Disjoint Set Union
This data structure provides the following capabilities. We are given several elements, each of which is a separate set. A DSU will have an operation to combine any two sets, and it will be able to tell in which set a specific element is. The classical version also introduces a third operation, it can create a set from a new element.
Thus the basic interface of this data structure consists of only three operations: - make_set() - create a new set consisting of the new element v. - union_sets(a, b) - merges the two specified sets (the set in which the element a is located, and the set in which the element b is located). - find_set(v) - return the representative (also called leader) of the set that contains the element v. This representative is an element of its corresponding set. It is selected in each set by the data structure itself (and can change over time, namely after union_sets call). This representative can be used to check if two elements are part of the same set or not. a and b are exactly in the same set, if find_set(a) == find_set(b). Otherwise they are in different sets.
As described on more detail later, the data structure allows us to do each of these operations in almost \(O(1)\) time on average.
Also in one of the subsections an alternative structure of a DSU is explained, which achieves a slower average complexity of \(O(\log n)\), but can be more powerful than the regular DSU structure.
Build an efficient data structure
We will store the sets in the form of trees: each tree will correspond to one set. And the root of the tree will be the representative/leader of the set.
In the following image we can see the representative of such trees.
![[DSU_example.png]] In the beginning, every element starts as a single set, there fore each vertex is its own tree. Then we combine the set containing the element 1 and the et containing the element 2. Then we combine the set containing the element 3 and the set containing the element 4. And in the last step, we combine the set containing the element 1 and the set containing the element 3.
For the implementation this means that we will have to maintain an array parent that stores a reference to its immediate ancestor in the tree.
Naive implementation
We can already write the first implementation of the Disjoint Set Union data structure. It will be pretty inefficient at first, but later we can improve it using two optimizations, so that it will take nearly constant time for each function call.
As we said, all the information about the sets of elements will be kept in an array parent.
To create a new set (operation make_set(v)), we simply create a tree with root in the vertex x, meaning that it is its own ancestor.
To combine two sets (operation union_sets(a, b)), we first find the representative of the set in which a is located, and the representative of the set in which b is located.

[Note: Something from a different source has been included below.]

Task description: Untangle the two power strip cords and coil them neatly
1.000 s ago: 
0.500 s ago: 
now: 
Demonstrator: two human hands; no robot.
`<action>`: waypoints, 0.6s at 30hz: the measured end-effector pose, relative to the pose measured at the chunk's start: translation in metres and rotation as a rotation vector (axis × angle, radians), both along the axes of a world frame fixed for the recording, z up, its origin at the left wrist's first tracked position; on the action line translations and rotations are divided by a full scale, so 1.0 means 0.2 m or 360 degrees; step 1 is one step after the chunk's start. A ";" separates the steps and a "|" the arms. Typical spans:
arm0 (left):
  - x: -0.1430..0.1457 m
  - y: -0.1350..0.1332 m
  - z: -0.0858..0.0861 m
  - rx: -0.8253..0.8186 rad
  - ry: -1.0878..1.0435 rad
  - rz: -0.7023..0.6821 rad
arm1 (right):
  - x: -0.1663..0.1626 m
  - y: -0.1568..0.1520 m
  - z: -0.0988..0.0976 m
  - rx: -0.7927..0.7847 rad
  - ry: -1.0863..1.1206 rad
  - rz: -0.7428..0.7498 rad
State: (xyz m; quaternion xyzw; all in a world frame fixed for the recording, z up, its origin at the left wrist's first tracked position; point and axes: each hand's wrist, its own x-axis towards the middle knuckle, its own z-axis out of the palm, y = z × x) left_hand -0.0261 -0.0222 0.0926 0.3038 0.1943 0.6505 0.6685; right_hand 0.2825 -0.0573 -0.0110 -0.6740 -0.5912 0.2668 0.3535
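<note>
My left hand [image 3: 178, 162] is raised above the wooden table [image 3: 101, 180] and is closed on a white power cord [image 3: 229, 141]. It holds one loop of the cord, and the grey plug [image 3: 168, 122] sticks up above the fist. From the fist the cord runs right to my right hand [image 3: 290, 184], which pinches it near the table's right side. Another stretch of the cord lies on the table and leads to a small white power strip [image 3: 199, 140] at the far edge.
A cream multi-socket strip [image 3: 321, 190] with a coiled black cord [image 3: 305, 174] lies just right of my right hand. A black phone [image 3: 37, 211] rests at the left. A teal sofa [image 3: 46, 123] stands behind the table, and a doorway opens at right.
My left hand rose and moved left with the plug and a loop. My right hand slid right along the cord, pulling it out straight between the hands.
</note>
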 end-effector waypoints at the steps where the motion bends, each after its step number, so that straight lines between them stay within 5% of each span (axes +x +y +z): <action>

If the representatives are identical, that we have nothing to do, the sets are already merged. Otherwise, we can simply specify that one of the representatives is the parent of the other representative - thereby combining the two trees.
Finally the implementation of the find representative function (operation find_set(v)): we simply climb the ancestors of the vertex v until we reach the root, i.e. a vertex such that the reference to the ancestor leads to itself. This operation is easily implemented recursively.
void make_set(int v) {
parent[v] = v;
}
int find_set(int v) {
if (v == parent[v])
return v;
return find_set(parent[v]);
}
void union_sets(int a, int b) {
a = find_set(a);
b = find_set(b);
if (a != b)
parent[b] = a;
}However this implementation is inefficient. It is easy to construct an example, so that the trees degenerate into long chains. In that case each call find_set(v) can take \(O(n)\) time.
This is far away from the complexity that we want to have (nearly constant time). Therefore we will consider two optimizations that will allow to significantly accelerate the work.
Path compression optimization
This optimization is designed for speeding up find_set.
If we call find_set() for some vertex x, we actually find the representative p for all vertices that we visit on the path between v and the actually representative p. The trick is to make the paths for all those nodes shorter, by setting the parent of each visited vertex directly to p.
We can see the operation in the following image. On the left there is a tree, and on the right side there is the compressed tree after calling find_set(7), which shortens the paths for the visited node 7, 5, 3 and 2.
![[DSU_path_compression.png]]
The new implementation of find_set is as follows:
int find_set(int v) {
if (v == parent[v])
return v;
return parent[v] = find_set(parent[v]);
}The simple implementation does what was intended: first find the representative of the set (root vertex), and then in the process of stack unwinding the visited nodes are attached directly to the representative.
This simple modification of the operation already achieves the time complexity \(O(\log n)\) per call on average (here without proof). There is a second modification, that will make it even faster.
Union by size / rank
In this optimization we will change the union_set operation. To be precise, we will change which tree gets attached to the other one. In the naive implementation the second tree always got attached to the first one. In practice that can lead to trees containing chains of length \(O(n)\). With this optimization we will avoid this by choosing very carefully which tree gets attached.
There are many possible heuristic that can be used. Most popular are the following two approaches: In the first approach we use the size of the trees as rank, and in the second one we use the depth of the tree (more precisely, the upper bound on the tree depth, because the depth will get smaller when applying path compression).
In both approaches the essence of the optimization is the same: we attach the tree with the lower rank to the one with the bigger rank.
Here is the implementation of union by size:
void make_set(int v) {
parent[v] = v;
size[v] = 1;
}
void union_sets(int a, int b){
a = find_set(a);
b = find_set(b);
if (a != b) {
if (size[a] < size[b])
swap(a, b);
parent[b] = a;
size[a] += size[b];
}
}and here is the implementation of union by rank based on the depth of the trees:
void make_set(int v) {
parent[v] = v;
rank[v] = 0;
}
void union_sets(int a, int b) {
a = find_set(a);
b = find_set(b);
if (a != b) {
if (rank[a] < rank[b])
swap(a, b);
parent[b] = a;
if (rank[a] == rank[b])
rank[a]++;
}
}Both optimizations are equivalent in terms of time and space complexity. So in practice we can use any of them.
Time complexity
As mentioned before, if we combine both optimizations - path compression with union by size / rank - we will reach nearly constant time queries. It turns out, that the final amortized complexity is \(O(\alpha(n))\), where \(\alpha (n)\) is the inverse Ackermann function, which grows very slowly. In fact it grows so lowly, that it doesn’t exceed 4 for all reasonable \(n\) (approximately \(n<10^{600}\)).
Amortized complexity is the total time per operation, evaluated over a sequence of multiple operations. The idea is to guarantee the total time of the entire sequence, while allowing single operations to be much slower than the amortized time. E.g. in our case a single call might take \(O(\log n)\) in the worst case, but if we do \(m\) such calls back to back we will end up with an average time of \(O(\alpha (n))\).
We will also not present a proof for this time complexity, since it is quite long and complicated.
Also, it’s worth mentioning that DSU with union by size / rank, but without path compression works in \(O(\log n)\) time per query.
Linking by index / coin-flip linking
Both union by rank and union by size require that we store additional data for each set, and maintain these values during each union operation. There exist also a randomized algorithm, that simplifies the union operation a little bit: linking by index.
We assign each set a random value called the index, and we attach the set with the smaller index to the one with the larger one. It is likely that a bigger set will have a bigger than the smaller set, therefore this operation is closely related to union by size. In fact it can be proven, that this operation has the same time complexity as union by size. However in practice it is slightly slower than union by size.